**Task to complete**.
Beneath this instruction is a listing. Transcribe from it only the stretch from the line with "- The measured" through the line with "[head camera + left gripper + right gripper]", both end lines included, exactly as written.

**Data excerpt**.
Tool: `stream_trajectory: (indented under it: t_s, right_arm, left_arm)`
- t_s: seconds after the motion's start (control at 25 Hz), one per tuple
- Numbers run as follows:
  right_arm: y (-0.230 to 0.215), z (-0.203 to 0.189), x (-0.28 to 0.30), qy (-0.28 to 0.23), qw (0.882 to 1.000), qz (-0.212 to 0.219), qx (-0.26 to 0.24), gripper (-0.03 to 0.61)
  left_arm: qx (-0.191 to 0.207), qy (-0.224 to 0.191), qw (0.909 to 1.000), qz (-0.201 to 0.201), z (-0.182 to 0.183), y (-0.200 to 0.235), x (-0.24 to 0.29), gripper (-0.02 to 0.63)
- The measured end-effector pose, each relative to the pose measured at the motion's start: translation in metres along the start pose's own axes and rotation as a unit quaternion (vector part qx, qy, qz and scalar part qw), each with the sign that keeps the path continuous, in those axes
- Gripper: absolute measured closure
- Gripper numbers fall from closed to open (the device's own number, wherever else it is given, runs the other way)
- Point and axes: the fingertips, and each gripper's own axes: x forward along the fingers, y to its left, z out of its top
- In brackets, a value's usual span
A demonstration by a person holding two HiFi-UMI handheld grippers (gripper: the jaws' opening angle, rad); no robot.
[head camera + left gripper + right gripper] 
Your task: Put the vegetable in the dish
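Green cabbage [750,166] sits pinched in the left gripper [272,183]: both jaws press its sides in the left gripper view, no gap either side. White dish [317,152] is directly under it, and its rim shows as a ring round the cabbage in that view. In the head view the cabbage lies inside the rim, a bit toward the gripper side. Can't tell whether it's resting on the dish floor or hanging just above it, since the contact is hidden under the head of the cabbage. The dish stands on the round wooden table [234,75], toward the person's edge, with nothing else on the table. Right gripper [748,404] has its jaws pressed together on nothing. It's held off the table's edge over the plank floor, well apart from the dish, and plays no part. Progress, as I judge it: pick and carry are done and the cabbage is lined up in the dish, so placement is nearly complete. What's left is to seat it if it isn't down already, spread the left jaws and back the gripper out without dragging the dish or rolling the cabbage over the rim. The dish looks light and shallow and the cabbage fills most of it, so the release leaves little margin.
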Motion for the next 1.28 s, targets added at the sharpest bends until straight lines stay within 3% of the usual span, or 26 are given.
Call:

**Reply**.
- The measured end-effector pose, each relative to the pose measured at the motion's start: translation in metres along the start pose's own axes and rotation as a unit quaternion (vector part qx, qy, qz and scalar part qw), each with the sign that keeps the path continuous, in those axes
- Gripper: absolute measured closure
- Gripper numbers fall from closed to open (the device's own number, wherever else it is given, runs the other way)
- Point and axes: the fingertips, and each gripper's own axes: x forward along the fingers, y to its left, z out of its top
- In brackets, a value's usual span
A demonstration by a person holding two HiFi-UMI handheld grippers (gripper: the jaws' opening angle, rad); no robot.
[head camera + left gripper + right gripper] 

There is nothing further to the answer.